_TASK ITEM_:
In the listing that follows, how many lines have the word "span" in them? Give only the number.

_INPUT DATA_:
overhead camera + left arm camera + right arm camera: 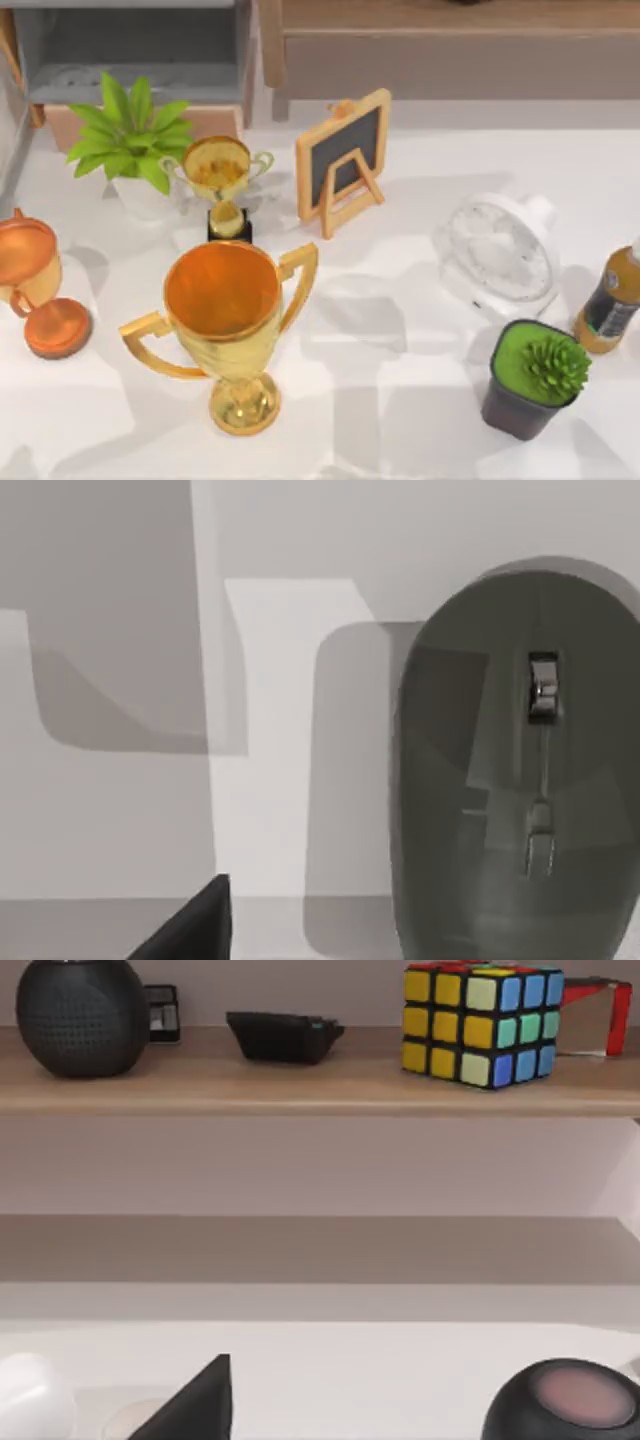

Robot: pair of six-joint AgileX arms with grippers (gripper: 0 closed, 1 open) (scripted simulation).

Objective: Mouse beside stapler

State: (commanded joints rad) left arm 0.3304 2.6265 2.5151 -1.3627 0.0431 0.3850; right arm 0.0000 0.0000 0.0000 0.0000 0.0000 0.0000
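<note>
The grey mouse point(515, 770) lies flat on the white table point(110, 820) in the left wrist view, its scroll wheel point(543, 687) facing up. It sits close below the left wrist camera and nothing touches it. A black edge of my left gripper point(195, 930) juts into that view, apart from the mouse. A black edge of my right gripper point(195, 1405) shows in the right wrist view, low over the table and facing a wooden shelf point(320, 1085). The stapler is out of view.
In the top view stand a large gold trophy point(235, 320), a small gold trophy point(220, 185), a copper trophy point(35, 290), a leafy plant point(130, 135), a chalkboard point(343, 160), a white fan point(503, 255), a potted succulent point(535, 375) and a bottle point(612, 305). The shelf holds a colour cube point(480, 1020) and a dark speaker point(80, 1010).
</note>
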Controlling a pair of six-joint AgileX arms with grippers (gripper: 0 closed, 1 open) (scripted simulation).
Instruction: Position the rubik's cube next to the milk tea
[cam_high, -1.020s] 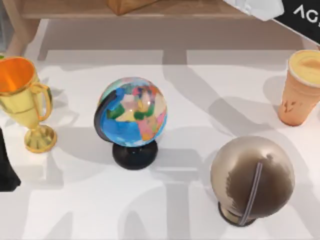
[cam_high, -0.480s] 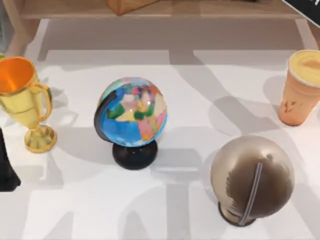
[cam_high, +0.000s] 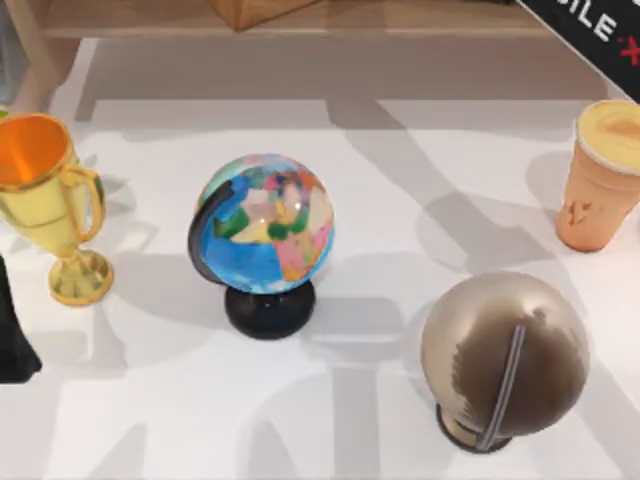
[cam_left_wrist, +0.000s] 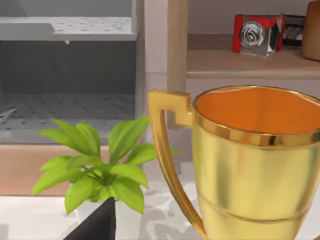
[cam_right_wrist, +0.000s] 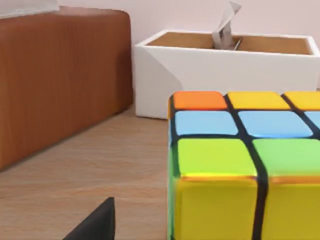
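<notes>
The rubik's cube (cam_right_wrist: 240, 170) shows yellow, green, blue and orange squares in a black grid. It rests on a wooden shelf board (cam_right_wrist: 100, 165), very close in the right wrist view. A black tip of my right gripper (cam_right_wrist: 95, 224) sits low beside the cube, apart from it. In the top view, my right arm (cam_high: 590, 35) crosses the far right corner above the shelf (cam_high: 330, 20). The milk tea (cam_high: 600, 175), an orange cup with a cream top, stands at the table's far right. My left arm (cam_high: 12, 330) is parked at the left edge; its gripper (cam_left_wrist: 97, 225) faces the trophy.
A gold trophy (cam_high: 45, 200) stands at the left, with a green plant (cam_left_wrist: 95, 170) beside it. A colourful globe (cam_high: 263, 235) stands mid-table and a bronze globe (cam_high: 503, 355) at the near right. On the shelf, a white box (cam_right_wrist: 220, 70) and a brown block (cam_right_wrist: 55, 75) sit behind the cube.
My right arm has shifted in the far right corner: the white part is gone from the top view and a black lettered section now reaches further in. Table objects have not moved.
</notes>
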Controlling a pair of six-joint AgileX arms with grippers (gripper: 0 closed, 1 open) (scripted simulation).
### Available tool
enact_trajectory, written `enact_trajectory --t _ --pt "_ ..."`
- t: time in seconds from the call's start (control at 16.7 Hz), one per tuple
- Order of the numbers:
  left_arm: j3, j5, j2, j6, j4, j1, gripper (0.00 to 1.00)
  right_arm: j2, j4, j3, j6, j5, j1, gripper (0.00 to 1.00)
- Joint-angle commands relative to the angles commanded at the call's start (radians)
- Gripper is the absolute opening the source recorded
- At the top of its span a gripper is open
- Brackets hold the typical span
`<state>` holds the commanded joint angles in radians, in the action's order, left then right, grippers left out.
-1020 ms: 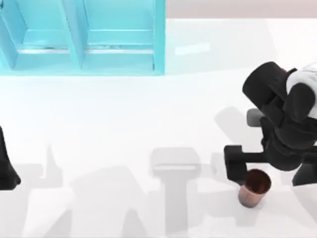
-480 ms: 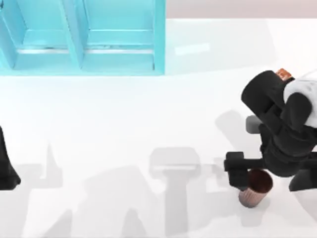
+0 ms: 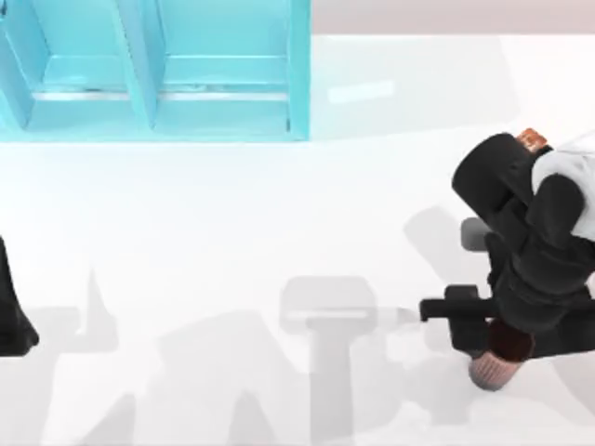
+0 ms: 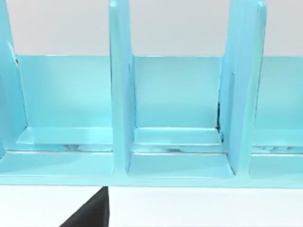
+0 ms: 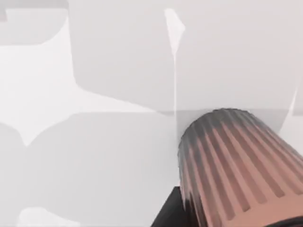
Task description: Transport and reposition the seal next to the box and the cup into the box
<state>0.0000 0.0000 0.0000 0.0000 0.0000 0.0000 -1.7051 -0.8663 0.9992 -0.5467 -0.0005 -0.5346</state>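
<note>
So the right gripper (image 3: 493, 348) is down over the cup (image 3: 497, 367), which sits near the front edge of the table (image 3: 279, 232), well away from the box (image 3: 153, 74) and off toward the right side. From above, the arm covers most of the cup's rim and just the ribbed lower part pokes out. In the right wrist view the cup (image 5: 236, 165) is right up against the camera with a dark bit of finger beside it, so I'd guess it's going for a rim grasp, but honestly I can't tell whether the fingers have clamped on it or not. The seal (image 3: 531, 138) peeks out as a small orange bit behind the right arm, farther from the front edge than the cup and also well apart from the box. The left gripper (image 4: 90, 213) is parked way over by the left edge of the table, looking straight into the box's blue compartments (image 4: 175, 118); can't tell its fingers either. For doing this step well: I'd make sure one finger is properly inside the rim and one outside before squeezing, since those tapered ribbed walls could slip. Then lift straight up before swinging across toward the box, keeping the cup upright and clear of the dividers on the way in.
</note>
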Motion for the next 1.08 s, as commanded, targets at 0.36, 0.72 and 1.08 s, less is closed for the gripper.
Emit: enact_trajectory --t 0.36,0.72,1.08 --pt "0.0 0.0 0.0 0.0 0.0 0.0 1.0 0.0 0.0 0.0 0.0 0.0 0.0 0.0" --pt "0.0 0.0 0.0 0.0 0.0 0.0 1.0 0.002 -0.003 0.002 0.002 0.0 0.003 0.0" --pt "0.0 0.0 0.0 0.0 0.0 0.0 1.0 0.125 -0.231 0.099 0.194 -0.001 0.186 0.0"
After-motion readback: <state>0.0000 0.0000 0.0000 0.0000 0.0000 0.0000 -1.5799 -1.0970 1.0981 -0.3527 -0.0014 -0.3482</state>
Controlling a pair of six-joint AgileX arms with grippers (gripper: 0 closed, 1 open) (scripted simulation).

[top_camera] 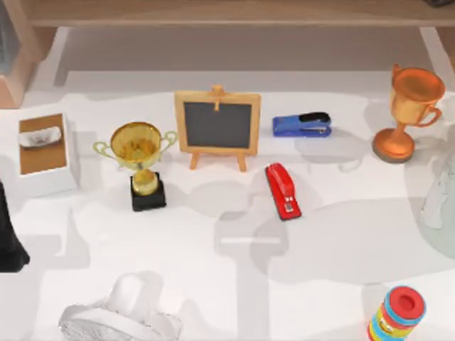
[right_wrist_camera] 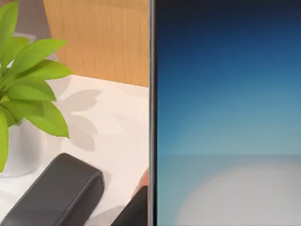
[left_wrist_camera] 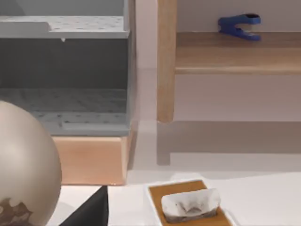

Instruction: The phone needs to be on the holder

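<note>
Close before my right wrist camera stands the phone [right_wrist_camera: 225, 113], its screen facing the lens, dark blue on one end and pale white toward the other. Its thin dark side edge runs straight across this view. A dark shape [right_wrist_camera: 136, 209] touches that edge low down, and I cannot tell what it is. Behind the phone I see a white surface with a green plant [right_wrist_camera: 28, 80] in a white pot, a black box [right_wrist_camera: 56, 193] lying beside the pot, and a wooden panel [right_wrist_camera: 99, 37] farther back.

For the right gripper and the left gripper, I cannot tell how far open either one is, nor whether the right one has hold of the phone.

On the table [top_camera: 334, 284], near its left edge, sits a tissue box [top_camera: 43, 153], with a gold trophy [top_camera: 138, 160] next to it. A small chalkboard easel [top_camera: 217, 126] stands at the middle, a blue stapler [top_camera: 302, 125] just right of it, and a red stapler [top_camera: 283, 190] apart from both, nearer to the centre. A bronze trophy [top_camera: 409, 110] stands toward the right edge. A white lumpy object [top_camera: 121, 312] is at the bottom-left corner and a striped can [top_camera: 397, 314] at the bottom-right corner. I cannot tell whether the white object is the holder.
</note>
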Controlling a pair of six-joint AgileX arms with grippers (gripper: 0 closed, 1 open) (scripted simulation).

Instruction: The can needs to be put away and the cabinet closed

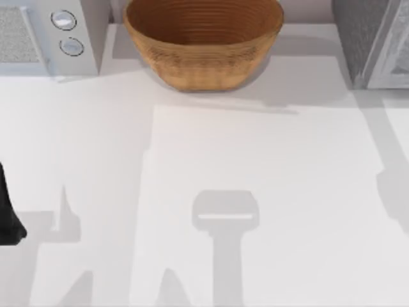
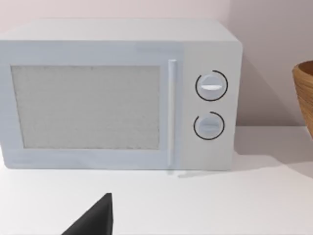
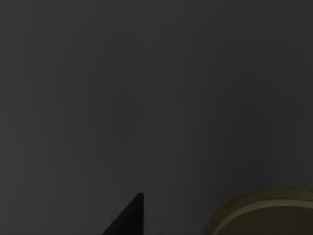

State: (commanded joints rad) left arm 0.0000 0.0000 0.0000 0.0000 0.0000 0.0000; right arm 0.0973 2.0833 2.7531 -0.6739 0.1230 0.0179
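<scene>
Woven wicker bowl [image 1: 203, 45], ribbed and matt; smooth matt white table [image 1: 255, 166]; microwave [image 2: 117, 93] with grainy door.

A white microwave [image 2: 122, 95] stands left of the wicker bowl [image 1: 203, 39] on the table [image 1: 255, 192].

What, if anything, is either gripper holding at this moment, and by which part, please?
It cannot be told. The right wrist view is dark, with a dull gold round top, likely the can, close to the camera. The left arm sits at the table's left edge.
</scene>
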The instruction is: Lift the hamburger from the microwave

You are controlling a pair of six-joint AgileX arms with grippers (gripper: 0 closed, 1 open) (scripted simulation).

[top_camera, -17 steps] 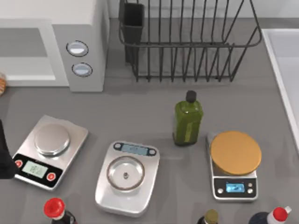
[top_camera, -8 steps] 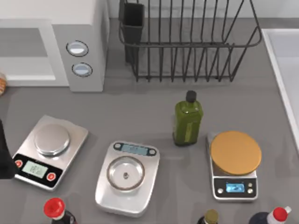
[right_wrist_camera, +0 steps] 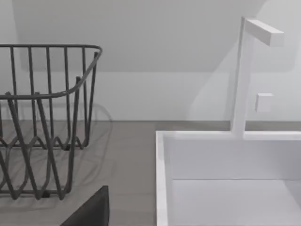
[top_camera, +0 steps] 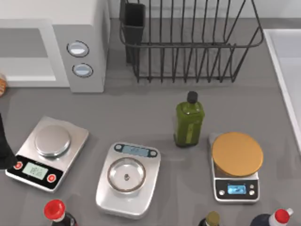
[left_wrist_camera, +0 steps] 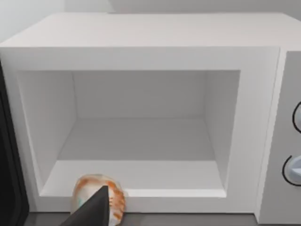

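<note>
Grey countertop (top_camera: 141, 108): hamburger (left_wrist_camera: 96, 205) at microwave (left_wrist_camera: 141, 42) cavity's front lip, near left gripper (left_wrist_camera: 91, 214), likely lining up for pickup; finger spread impossible to tell. Right arm parked near sink (right_wrist_camera: 225, 188).

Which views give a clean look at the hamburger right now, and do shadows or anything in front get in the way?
Left wrist view: evenly lit, soft shade on the microwave cavity walls; the hamburger sits at the front lip, partly covered by a dark hand finger. Top view: flat light, faint shadows; the hamburger is cropped by the picture's left edge.
</note>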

_SOLUTION TO THE PROBLEM_:
2